--- WORKING DATA Enclosed Below ---
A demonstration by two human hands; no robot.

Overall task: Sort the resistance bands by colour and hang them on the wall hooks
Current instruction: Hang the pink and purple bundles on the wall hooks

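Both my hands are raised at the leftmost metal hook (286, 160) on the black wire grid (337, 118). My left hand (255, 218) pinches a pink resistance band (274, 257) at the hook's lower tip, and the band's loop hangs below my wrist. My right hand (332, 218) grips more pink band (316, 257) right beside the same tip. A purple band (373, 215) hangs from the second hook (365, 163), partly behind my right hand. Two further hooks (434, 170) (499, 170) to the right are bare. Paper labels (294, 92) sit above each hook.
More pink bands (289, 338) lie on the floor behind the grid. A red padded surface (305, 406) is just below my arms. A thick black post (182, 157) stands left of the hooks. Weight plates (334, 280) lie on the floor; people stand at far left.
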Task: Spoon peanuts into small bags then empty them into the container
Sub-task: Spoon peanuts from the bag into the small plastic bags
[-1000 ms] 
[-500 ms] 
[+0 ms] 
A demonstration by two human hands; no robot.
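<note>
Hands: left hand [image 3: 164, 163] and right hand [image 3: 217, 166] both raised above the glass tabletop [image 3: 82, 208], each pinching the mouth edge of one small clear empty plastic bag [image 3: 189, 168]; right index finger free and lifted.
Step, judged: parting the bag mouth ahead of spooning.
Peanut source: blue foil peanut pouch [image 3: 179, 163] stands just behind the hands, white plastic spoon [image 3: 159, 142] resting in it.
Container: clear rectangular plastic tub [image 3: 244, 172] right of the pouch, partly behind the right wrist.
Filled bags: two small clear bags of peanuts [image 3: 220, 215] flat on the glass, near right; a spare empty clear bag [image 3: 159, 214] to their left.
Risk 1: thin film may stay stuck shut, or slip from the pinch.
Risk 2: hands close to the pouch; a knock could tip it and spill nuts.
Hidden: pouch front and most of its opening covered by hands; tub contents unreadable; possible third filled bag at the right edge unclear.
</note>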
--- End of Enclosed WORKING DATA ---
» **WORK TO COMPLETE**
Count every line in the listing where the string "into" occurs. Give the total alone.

» **EXERCISE ANSWER**
2